» What you should do
Within these entries, which lines include the string "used"? Copy each one.

·····

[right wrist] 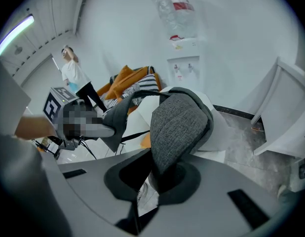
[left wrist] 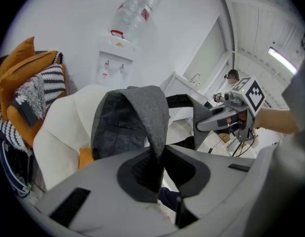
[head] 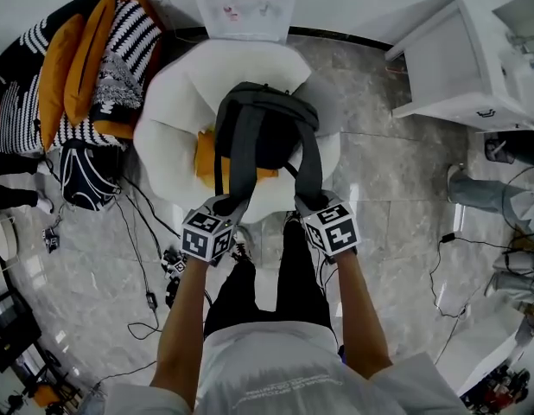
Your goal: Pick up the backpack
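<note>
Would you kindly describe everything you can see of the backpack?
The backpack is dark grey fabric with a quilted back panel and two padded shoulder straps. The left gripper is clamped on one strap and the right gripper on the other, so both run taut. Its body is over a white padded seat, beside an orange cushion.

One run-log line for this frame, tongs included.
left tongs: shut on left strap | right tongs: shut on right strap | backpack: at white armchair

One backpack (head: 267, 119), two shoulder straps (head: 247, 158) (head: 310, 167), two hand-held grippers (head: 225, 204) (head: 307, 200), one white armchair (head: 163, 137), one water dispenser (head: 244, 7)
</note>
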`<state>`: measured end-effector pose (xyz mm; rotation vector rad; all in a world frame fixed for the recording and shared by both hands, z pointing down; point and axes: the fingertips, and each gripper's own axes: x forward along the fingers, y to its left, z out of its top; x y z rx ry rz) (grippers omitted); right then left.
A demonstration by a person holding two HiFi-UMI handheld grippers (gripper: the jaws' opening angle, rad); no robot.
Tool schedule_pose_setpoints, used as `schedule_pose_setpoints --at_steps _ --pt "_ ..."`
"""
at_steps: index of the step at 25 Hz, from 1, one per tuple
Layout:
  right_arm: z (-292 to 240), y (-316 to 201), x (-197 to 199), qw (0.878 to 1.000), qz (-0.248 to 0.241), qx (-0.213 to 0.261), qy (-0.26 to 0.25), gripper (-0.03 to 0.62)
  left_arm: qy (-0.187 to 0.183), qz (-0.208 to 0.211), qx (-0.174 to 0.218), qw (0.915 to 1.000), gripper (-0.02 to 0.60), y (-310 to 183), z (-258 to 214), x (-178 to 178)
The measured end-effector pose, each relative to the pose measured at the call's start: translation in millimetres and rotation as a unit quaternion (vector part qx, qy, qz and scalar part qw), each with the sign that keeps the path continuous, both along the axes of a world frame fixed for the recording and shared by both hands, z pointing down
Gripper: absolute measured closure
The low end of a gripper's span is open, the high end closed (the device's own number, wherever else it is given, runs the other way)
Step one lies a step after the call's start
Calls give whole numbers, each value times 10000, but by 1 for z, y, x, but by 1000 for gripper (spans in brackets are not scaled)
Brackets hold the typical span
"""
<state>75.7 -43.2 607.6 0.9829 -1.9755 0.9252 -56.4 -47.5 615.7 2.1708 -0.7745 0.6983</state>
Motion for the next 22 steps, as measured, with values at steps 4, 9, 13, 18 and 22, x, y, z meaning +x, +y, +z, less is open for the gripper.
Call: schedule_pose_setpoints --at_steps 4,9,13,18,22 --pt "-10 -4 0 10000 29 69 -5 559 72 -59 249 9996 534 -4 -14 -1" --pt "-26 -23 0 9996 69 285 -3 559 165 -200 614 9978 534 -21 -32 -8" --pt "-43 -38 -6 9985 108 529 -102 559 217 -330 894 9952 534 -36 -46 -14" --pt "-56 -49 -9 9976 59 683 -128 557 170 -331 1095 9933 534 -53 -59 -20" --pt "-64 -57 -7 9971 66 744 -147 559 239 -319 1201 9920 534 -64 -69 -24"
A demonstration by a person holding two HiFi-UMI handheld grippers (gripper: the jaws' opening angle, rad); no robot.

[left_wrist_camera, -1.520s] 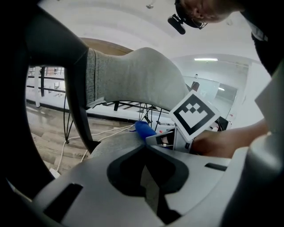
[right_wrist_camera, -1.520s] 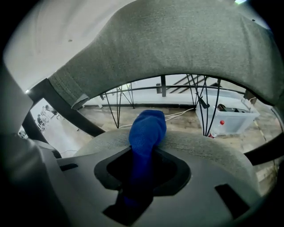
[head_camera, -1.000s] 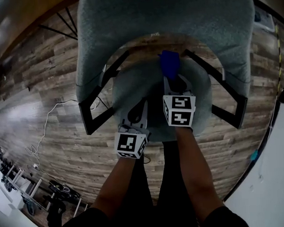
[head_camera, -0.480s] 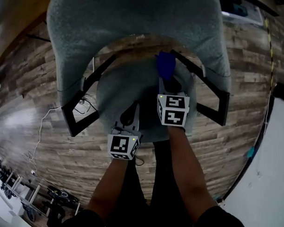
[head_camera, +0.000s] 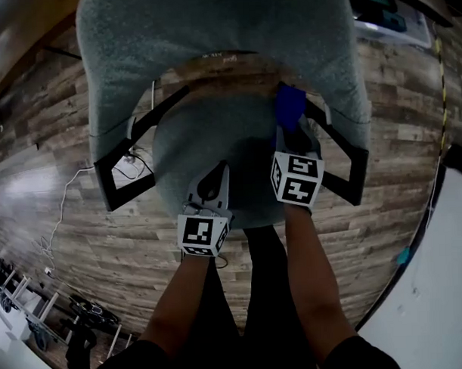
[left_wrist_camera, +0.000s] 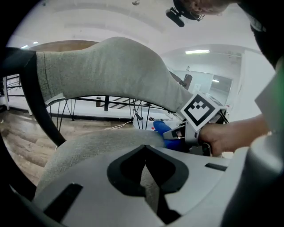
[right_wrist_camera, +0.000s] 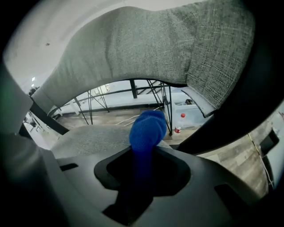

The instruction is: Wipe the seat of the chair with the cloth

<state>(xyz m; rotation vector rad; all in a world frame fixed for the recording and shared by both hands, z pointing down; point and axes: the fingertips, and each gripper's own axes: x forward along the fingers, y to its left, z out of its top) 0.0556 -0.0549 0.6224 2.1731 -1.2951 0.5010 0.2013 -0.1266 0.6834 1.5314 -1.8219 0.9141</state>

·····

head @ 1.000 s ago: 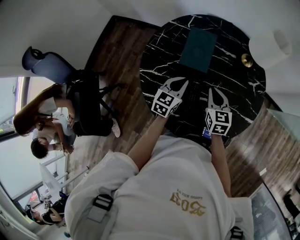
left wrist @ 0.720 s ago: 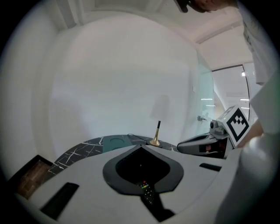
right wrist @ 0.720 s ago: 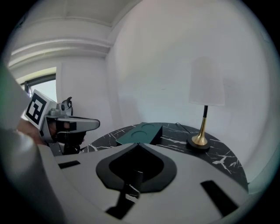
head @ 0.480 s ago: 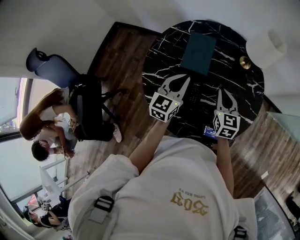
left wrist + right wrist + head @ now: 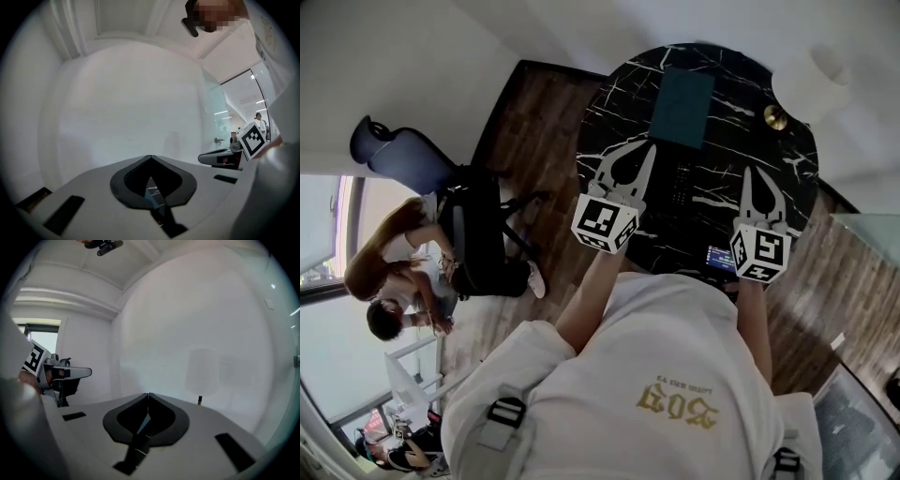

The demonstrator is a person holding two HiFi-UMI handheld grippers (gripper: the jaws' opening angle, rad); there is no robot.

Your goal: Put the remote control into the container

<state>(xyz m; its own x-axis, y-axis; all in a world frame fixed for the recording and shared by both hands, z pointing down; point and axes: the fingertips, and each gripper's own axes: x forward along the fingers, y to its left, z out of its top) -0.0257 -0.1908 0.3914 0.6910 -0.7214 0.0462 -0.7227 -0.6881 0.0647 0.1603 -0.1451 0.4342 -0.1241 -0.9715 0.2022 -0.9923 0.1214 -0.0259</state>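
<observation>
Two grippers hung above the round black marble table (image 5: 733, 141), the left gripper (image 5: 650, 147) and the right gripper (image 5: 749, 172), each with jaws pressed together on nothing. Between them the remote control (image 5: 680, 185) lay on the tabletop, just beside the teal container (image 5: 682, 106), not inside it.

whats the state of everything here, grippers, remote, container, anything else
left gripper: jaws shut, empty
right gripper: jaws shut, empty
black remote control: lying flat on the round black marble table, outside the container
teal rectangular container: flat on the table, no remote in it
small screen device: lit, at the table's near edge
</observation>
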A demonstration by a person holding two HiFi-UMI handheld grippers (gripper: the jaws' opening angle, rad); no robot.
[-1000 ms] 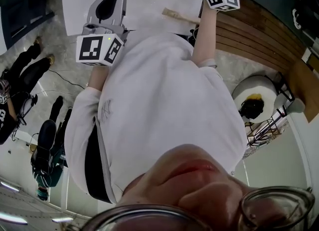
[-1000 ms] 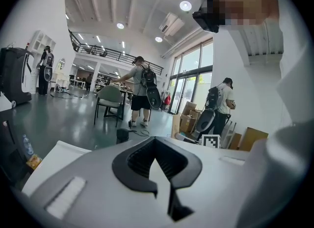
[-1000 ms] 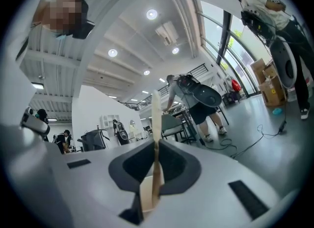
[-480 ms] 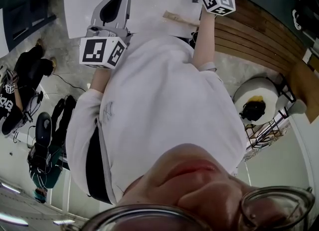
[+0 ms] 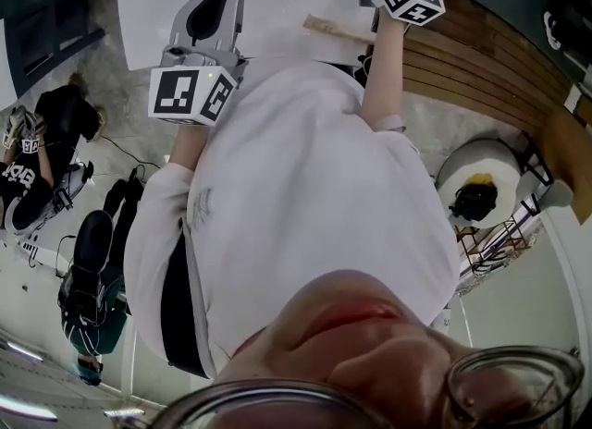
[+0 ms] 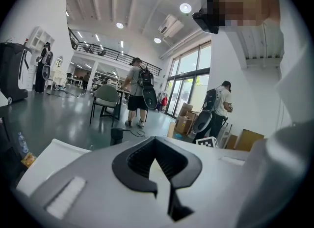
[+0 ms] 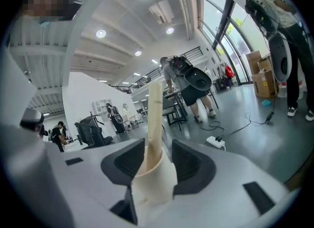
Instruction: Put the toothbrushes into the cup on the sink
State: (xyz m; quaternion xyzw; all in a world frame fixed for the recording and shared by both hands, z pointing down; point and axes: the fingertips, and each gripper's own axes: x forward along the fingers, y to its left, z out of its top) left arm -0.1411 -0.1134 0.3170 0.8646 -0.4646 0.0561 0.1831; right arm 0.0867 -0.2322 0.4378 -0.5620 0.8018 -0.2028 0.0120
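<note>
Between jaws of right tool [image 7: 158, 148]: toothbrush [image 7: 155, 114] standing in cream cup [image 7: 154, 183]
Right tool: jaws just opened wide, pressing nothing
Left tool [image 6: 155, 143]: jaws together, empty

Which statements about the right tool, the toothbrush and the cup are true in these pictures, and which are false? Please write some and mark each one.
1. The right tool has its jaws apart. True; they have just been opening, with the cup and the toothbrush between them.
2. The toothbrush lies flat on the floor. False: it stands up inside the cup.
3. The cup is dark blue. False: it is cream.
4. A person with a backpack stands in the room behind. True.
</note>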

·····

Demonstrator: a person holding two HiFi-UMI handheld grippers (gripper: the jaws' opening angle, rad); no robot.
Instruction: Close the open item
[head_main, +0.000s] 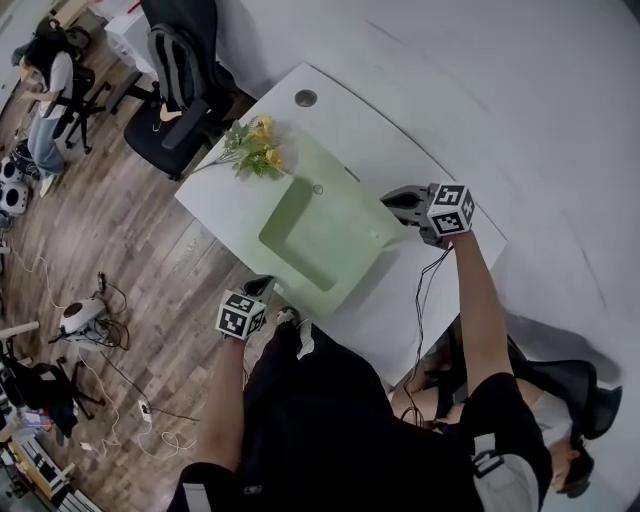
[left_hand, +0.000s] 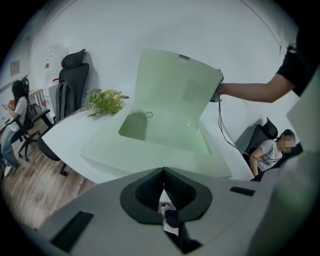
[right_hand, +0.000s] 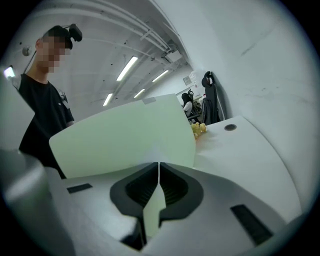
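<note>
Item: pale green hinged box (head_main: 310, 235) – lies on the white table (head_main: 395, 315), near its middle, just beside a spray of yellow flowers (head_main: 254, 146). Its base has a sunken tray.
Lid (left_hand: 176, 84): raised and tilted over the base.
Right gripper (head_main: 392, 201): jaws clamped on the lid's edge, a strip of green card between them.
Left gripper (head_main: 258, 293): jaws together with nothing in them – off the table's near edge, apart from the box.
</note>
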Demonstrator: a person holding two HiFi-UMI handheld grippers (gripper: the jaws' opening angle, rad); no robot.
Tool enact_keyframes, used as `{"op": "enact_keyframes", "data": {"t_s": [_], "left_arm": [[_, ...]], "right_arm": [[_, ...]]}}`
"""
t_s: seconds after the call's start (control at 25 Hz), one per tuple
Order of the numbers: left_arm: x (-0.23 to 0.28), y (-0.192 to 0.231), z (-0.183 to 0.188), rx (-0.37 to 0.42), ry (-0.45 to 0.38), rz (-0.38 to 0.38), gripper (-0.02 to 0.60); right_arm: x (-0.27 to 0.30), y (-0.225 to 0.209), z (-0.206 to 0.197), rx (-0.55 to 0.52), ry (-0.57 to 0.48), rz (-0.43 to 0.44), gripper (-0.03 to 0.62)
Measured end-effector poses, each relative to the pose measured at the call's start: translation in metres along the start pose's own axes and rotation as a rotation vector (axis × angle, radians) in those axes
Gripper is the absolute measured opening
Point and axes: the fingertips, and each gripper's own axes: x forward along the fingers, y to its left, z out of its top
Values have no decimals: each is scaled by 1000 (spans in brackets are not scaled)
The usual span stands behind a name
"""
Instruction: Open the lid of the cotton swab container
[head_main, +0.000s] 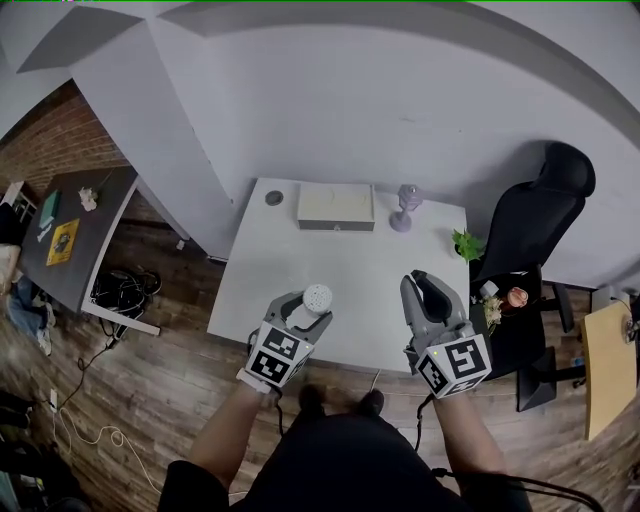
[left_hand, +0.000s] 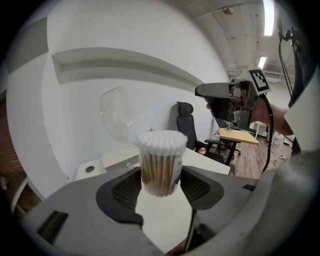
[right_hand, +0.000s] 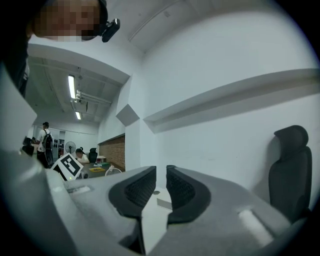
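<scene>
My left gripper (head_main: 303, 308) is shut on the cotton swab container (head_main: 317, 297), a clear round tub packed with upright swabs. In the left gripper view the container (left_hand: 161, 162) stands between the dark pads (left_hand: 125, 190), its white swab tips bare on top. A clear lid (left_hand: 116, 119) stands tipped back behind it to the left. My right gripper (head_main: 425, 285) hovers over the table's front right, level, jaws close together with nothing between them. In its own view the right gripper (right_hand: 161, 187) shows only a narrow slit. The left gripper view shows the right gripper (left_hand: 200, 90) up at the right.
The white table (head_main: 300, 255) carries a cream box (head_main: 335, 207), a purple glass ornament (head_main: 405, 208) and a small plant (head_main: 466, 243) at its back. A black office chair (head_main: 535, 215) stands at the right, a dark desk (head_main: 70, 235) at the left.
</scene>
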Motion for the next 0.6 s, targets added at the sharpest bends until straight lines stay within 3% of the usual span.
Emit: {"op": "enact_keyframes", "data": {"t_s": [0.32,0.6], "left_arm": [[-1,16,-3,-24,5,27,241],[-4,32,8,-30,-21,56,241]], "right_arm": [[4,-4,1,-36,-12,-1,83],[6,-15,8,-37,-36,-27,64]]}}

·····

» Answer to this problem
Tool schedule_pose_setpoints, used as `schedule_pose_setpoints --at_steps _ --pt "_ ..."`
Tool enact_keyframes, used as `{"op": "enact_keyframes", "data": {"t_s": [_], "left_arm": [[_, ...]], "right_arm": [[_, ...]]}}`

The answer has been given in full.